_ASSIGNMENT:_ Look for the word "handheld" in the records, and copy each line where it appears.

************

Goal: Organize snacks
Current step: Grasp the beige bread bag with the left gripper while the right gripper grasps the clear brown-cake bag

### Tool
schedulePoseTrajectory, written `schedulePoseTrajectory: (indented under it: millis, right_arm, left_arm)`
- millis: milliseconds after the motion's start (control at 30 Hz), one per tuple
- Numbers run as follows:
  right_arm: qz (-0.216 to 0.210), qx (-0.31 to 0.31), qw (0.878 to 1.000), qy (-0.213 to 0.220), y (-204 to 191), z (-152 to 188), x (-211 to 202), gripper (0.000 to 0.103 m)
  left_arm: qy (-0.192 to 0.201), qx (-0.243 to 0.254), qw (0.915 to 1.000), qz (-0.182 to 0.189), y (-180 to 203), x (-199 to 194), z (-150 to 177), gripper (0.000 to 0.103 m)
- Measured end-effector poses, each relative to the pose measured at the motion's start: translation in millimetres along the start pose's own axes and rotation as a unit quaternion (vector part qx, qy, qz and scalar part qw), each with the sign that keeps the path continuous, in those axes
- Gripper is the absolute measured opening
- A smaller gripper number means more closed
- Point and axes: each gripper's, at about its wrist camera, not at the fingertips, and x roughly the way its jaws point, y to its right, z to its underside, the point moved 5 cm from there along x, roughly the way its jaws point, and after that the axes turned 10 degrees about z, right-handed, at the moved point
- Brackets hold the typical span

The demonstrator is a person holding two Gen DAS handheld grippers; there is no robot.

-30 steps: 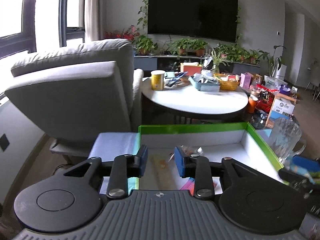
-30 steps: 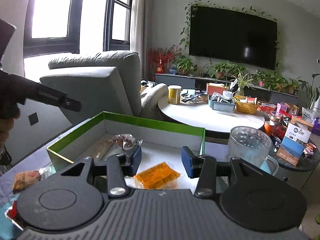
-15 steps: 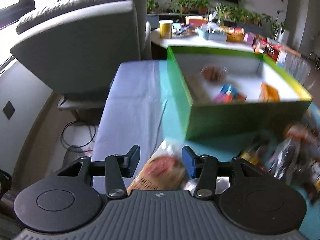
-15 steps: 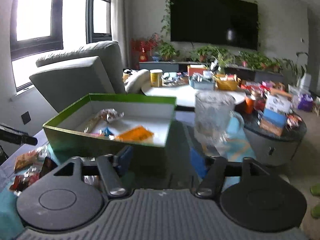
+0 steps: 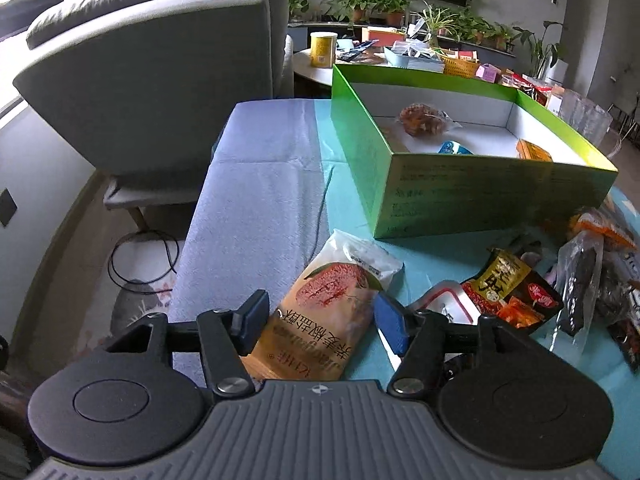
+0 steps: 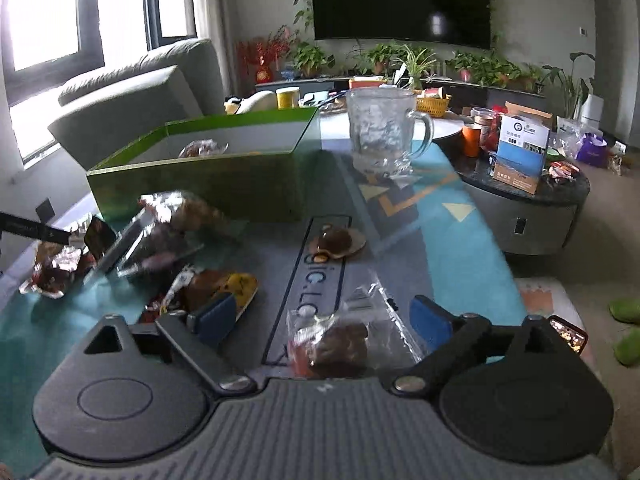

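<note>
A green box (image 5: 460,196) with a white inside stands on the table and holds several snacks, among them a brown bun in clear wrap (image 5: 424,118). My left gripper (image 5: 320,318) hangs over a tan snack packet with a pink picture (image 5: 324,312); its jaws are opening, the packet lies between them and the pads do not press it. My right gripper (image 6: 324,318) is open above a clear-wrapped dark snack (image 6: 340,344) on the table. The green box (image 6: 200,184) stands beyond it to the left.
Loose snack packets (image 5: 520,292) lie right of the tan packet, and more packets (image 6: 120,248) sit before the box. A glass mug (image 6: 384,132) stands right of the box. A grey armchair (image 5: 160,80) is at the left; a round table (image 5: 316,68) with clutter stands behind.
Both grippers left the box and came down over the loose snacks in front of it. The left jaws spread wider over the tan packet. The right gripper swung right, over the clear-wrapped snack.
</note>
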Motion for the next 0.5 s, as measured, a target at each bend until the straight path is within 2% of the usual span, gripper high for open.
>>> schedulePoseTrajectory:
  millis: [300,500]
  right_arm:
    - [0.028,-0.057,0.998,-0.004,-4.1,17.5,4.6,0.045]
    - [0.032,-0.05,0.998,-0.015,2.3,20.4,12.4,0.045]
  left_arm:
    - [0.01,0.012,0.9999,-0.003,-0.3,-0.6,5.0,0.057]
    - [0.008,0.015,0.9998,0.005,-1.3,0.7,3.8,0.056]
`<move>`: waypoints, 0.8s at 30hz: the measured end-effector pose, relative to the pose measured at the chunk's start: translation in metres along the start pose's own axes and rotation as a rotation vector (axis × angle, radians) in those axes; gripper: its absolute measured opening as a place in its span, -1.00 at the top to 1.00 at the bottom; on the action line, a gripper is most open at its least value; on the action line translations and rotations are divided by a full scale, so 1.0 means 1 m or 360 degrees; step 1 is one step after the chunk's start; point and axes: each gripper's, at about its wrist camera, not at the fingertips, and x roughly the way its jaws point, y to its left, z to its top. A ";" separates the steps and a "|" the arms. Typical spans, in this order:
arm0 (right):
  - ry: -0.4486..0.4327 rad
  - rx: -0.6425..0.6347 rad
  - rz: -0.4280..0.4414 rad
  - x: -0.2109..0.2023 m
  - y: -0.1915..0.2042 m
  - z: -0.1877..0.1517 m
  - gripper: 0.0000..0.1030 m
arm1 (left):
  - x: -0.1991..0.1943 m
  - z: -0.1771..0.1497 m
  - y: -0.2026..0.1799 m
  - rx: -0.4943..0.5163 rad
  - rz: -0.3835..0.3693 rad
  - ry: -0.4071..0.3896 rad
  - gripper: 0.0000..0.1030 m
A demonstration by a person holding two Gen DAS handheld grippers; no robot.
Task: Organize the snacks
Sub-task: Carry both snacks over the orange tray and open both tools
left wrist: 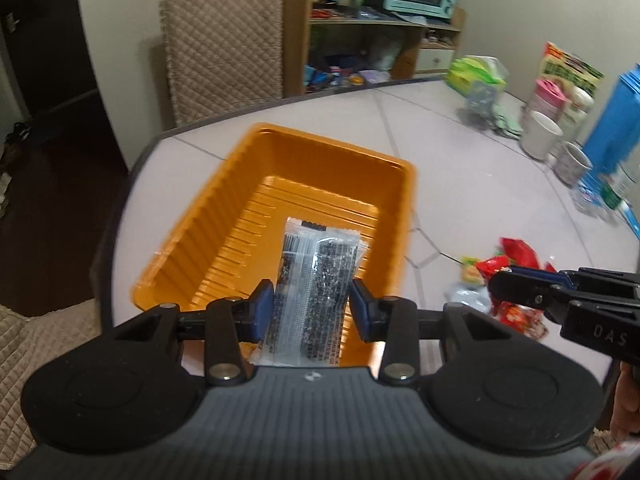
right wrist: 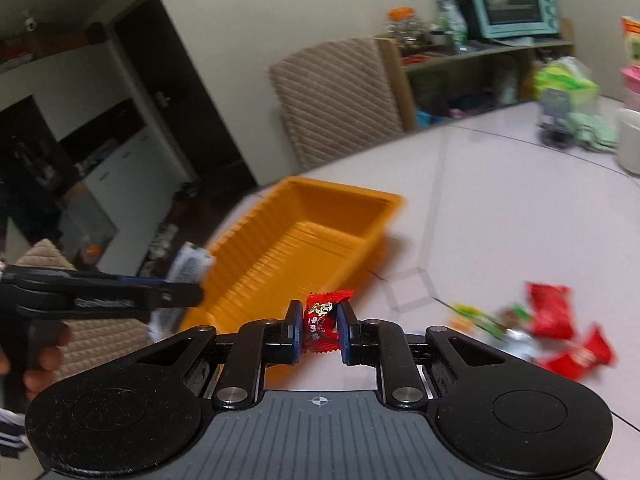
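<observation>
Pale worktop, orange tray near its rounded edge. Left hand-held gripper clamped on a clear black-speckled packet, held above the tray's near end. Right hand-held gripper clenched on a red candy, just beside the tray. Loose red and green snacks lie on the worktop off to the right. Chair and shelf stand behind.
</observation>
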 end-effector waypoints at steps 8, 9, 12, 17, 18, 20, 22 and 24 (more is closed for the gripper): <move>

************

_WRITTEN RESPONSE:_
The demonstrator is a person holding two Gen DAS handheld grippers; there is no robot.
A demonstration by a person holding two Gen DAS handheld grippers; no robot.

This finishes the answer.